The Minister for Public Expenditure and Reform has said that the Government strategy on public sector pay increases would have to be affordable to the State, and fair to everyone working in the public service, as well as to those who depend on them.

Paschal Donohoe was speaking amid reports that 300,000 Government employees may be in line for pay rises totalling 6% over three years when pay talks get under way next month.

According to a report in this morning's Irish Times, they could see 2% a year, with the possibility of further sectoral increases subject to productivity, when talks on a successor to the Lansdowne Road Agreement get under way next month.

Those talks will commence after the Public Service Pay Commission submits its analysis of how public service pay compares to the private sector, and to international comparators.

In a submission to the PSPC, the Government highlighted the need to reduce to cost of public service pensions, which are currently costing the taxpayer €3.3bn a year.

While staff recruited since 2013 are on a less generous "career average" scheme than their predecessors, savings from that new measure will not accrue for years, and the Government will be anxious to start reducing the pensions bill sooner.

There will be a number of key sticking points in the talks on the successor to the LRA.

First, the level of pay rises, and the phasing of their introduction.

Unions will argue that what they are receiving are not pay increases, but pay "restoration" of cuts imposed during austerity.

They will also be anxious to restore pay equality for newer recruits who came in on pay rates 10% lower than their longer-serving colleagues.

However, the Government will be anxious to moderate pay increases given uncertainty around external factors including Brexit and the Trump presidency.

Second, unions will seek to roll back productivity measures such as the 15 million additional unpaid hours to be worked each year.

They will also want restoration of their original paid sick leave entitlements, which were halved during the crisis.

However, Government sources have consistently stated that those reforms are here to stay.

Pensions will constitute another difficult area, with unions seeking the abolition of the pension related deduction imposed under austerity, while the Government is likely to argue that the increasing value of public pensions relative to the private sector must be factored into any overall pay deal.

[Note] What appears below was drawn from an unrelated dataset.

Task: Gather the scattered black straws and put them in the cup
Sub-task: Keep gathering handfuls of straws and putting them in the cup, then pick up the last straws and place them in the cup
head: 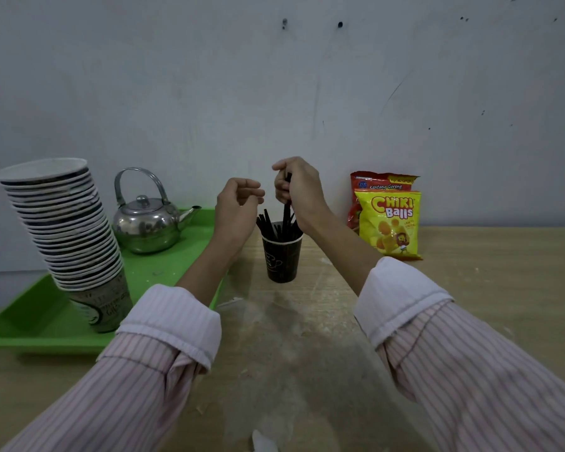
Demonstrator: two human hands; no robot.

Under the 2007 benchmarking pay deal, public pensions were calculated to add 12% to remuneration, but with private sector pensions deteriorating, that differential is now estimated to have reached up to 18%.

The biggest political difficulty for the Government will be to ensure that the final outcome takes account of trends in the private sector - as the growing gap between public and private sector pay is extremely controversial.

In addition, Government resources allocated to public service pay rises reduce the scope for general tax cuts boosting take-home pay for private sector workers, social welfare hikes or infrastructural investment.

Mr Donohoe said today that he will outline his position on public pay after the Public Service Pay Commission reports.

However, he said he wants to come up with a strategy that will be affordable to the State, and fair to everyone both those working in the public service and those who depend on them.

He said he would not comment on what that strategy might be until he has Cabinet approval for his negotiating mandate.